Currently, policy makers tend to place high expectations on agri-environment payments as a tool to curb biodiversity decline in farmland, without appreciating that such contracts generally fail to bring about long lasting changes in intention and behavior. Besides, the provision of financial incentives is not without potential drawbacks. Of particular concern, Deci et al. (1999) conclude from a meta-analysis of 128 experimental studies in social psychology that offering financial incentives for performing behaviors can lead to previously intrinsically motivated behaviors becoming financially motivated. In economics the “crowding-out effect” of non-self-interested and nonmonetary motivation by financial incentives has been known since the 1970s and is well supported by theory and data (Frey & Oberholzer-Gee 1997; Fehr & Falk 2002). It presents a strong warning against using the wrong instruments (Vatn 2005) as actions that were originally driven by cultural perceptions of “good farming” practice may become dependent on monetary stimuli. For example, Herzon and Mikk (2007) observe that exposure to agri-environmental payments has led to the normative practice of providing nesting boxes for birds in Finland being replaced by an expectation of reimbursement.

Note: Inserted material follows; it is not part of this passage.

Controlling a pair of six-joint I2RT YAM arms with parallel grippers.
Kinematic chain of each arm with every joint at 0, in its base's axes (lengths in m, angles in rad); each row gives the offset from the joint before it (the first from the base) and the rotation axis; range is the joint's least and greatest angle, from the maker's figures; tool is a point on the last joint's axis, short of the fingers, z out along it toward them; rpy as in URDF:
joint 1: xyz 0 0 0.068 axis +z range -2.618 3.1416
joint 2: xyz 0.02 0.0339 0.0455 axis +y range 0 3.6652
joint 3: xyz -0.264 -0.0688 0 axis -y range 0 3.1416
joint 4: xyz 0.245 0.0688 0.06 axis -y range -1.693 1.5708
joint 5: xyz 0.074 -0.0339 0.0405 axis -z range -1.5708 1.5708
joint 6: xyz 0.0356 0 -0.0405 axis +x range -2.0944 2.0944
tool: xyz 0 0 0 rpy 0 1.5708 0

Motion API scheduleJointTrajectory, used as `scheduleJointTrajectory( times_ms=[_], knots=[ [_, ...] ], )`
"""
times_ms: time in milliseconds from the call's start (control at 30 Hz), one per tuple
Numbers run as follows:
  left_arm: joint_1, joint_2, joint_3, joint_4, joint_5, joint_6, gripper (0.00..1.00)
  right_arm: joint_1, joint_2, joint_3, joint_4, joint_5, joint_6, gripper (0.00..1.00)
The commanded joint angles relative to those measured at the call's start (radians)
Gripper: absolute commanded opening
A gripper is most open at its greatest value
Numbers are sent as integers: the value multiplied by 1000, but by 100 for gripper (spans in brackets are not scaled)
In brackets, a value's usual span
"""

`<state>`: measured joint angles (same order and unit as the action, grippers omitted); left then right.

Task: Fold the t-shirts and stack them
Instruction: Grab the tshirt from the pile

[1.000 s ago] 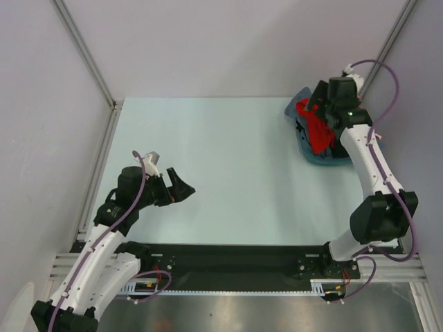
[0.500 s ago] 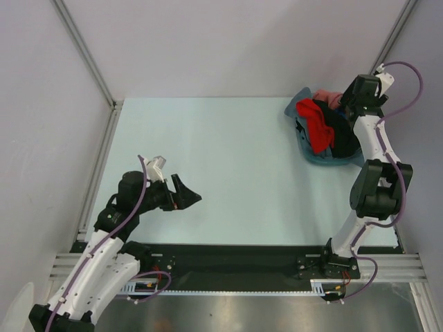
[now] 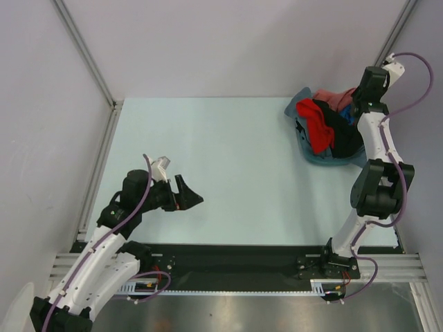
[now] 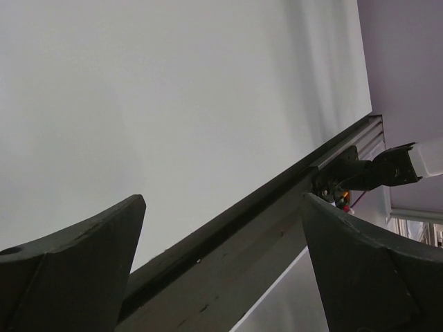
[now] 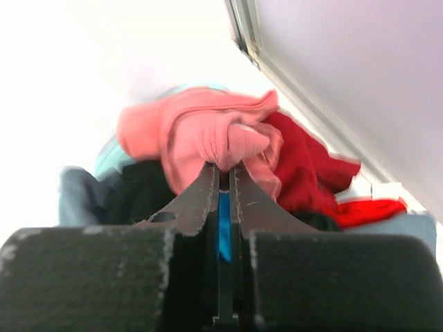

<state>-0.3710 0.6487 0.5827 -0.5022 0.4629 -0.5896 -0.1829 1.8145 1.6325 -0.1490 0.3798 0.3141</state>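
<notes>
Right tool (image 5: 223, 169) is pinched shut on a fold of the salmon t-shirt (image 5: 194, 131) lying at its tips in the basin (image 3: 325, 160) at the counter's (image 3: 228, 138) far-right corner; left tool (image 3: 183, 195), wide open and empty, sits well apart.

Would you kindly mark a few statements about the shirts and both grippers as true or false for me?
1. The right gripper is shut on the salmon-pink t-shirt. True.
2. The left gripper holds a shirt. False: it is open and empty above the table.
3. The bright red t-shirt lies in the grey-blue basin. True.
4. A folded stack sits mid-table. False: all visible shirts are heaped unfolded in the basin.
</notes>
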Motion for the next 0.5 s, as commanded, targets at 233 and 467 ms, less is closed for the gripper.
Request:
scheduleJointTrajectory(
  times_ms=[233,467],
  knots=[
    [-8,46,39,17,-27,17,100,7,-8,358,71,-27,-43,0],
    [-8,72,42,24,-36,14,100,8,60,587,123,-51,-35,0]
  ],
)
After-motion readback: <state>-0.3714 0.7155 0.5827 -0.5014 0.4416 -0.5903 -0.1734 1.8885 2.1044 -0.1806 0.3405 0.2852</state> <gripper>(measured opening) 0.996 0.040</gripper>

The arguments above certainly do not justify the withdrawal of financial rewards for conservation behavior but they should make us aware that there is no simple relationship between financial reward and behavioral change. Payments may increase motivation, but they can equally weaken motivation. Knowing this should make us sensitive to the way in which financial measures are applied. The issue of the long-term social and cultural sustainability of agri-environmental policy has been identified as a gap in our understanding of AESs (Burton & Paragahawewa 2011) and addressing this challenge begins, we argue, by developing a better understanding of farmers.

Concepts from social sciences

  1. Top of page
  2. Abstract
  3. Introduction
  4. Farmer's behavior
  5. Concepts from social sciences
  6. In search for new instruments
  7. Expanding research
  8. Conclusions
  9. Acknowledgments
  10. References

Within social sciences there are several concepts and theories that provide a framework for research into farmers’ responses to AES schemes. Of these, two are in particularly widespread use—one from rural sociology (farming styles) and one from social psychology (the Theory of Planned Behavior).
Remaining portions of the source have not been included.